→ **Dataset content**

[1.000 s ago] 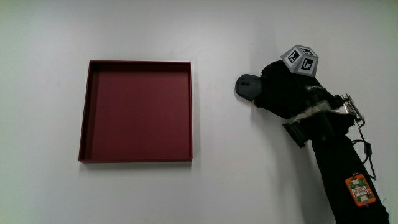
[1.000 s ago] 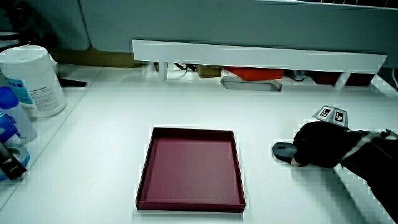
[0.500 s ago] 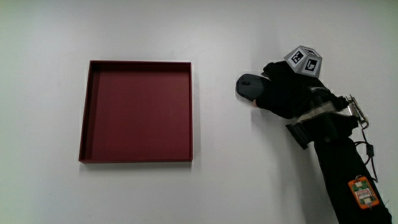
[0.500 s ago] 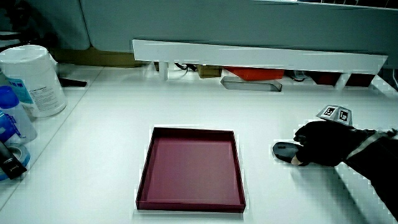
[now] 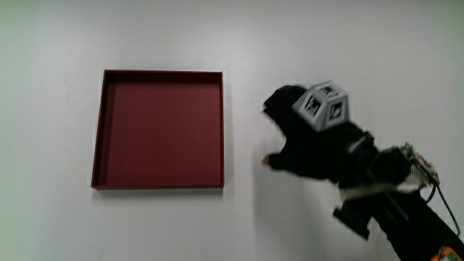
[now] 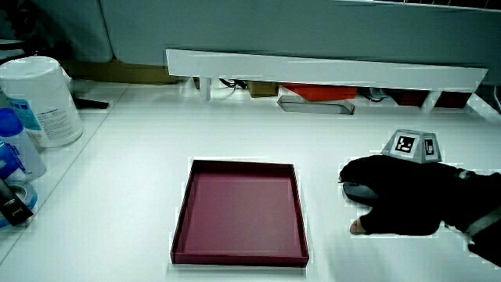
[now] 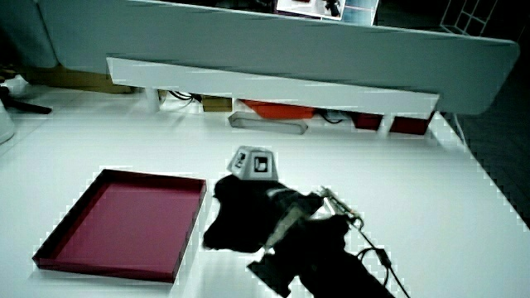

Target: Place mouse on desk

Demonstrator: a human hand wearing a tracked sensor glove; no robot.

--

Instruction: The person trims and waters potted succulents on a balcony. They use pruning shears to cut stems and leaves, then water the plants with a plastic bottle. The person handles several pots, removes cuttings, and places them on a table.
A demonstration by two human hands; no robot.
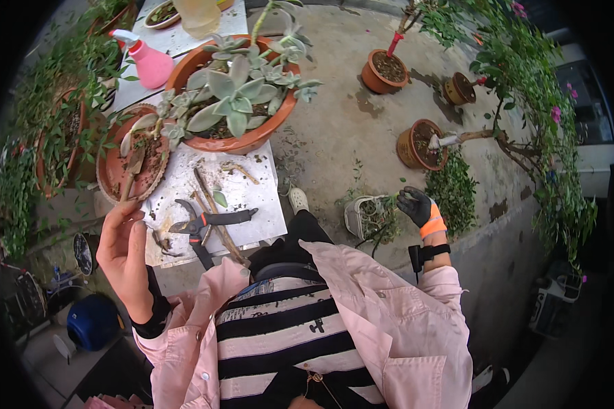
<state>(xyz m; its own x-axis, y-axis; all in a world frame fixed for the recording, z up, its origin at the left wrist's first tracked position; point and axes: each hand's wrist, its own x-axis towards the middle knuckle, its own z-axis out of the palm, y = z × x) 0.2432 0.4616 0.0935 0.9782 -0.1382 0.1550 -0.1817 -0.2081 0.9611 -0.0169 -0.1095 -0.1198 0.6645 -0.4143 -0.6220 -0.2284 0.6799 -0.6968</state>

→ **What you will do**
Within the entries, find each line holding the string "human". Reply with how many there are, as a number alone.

→ **Your solution**
2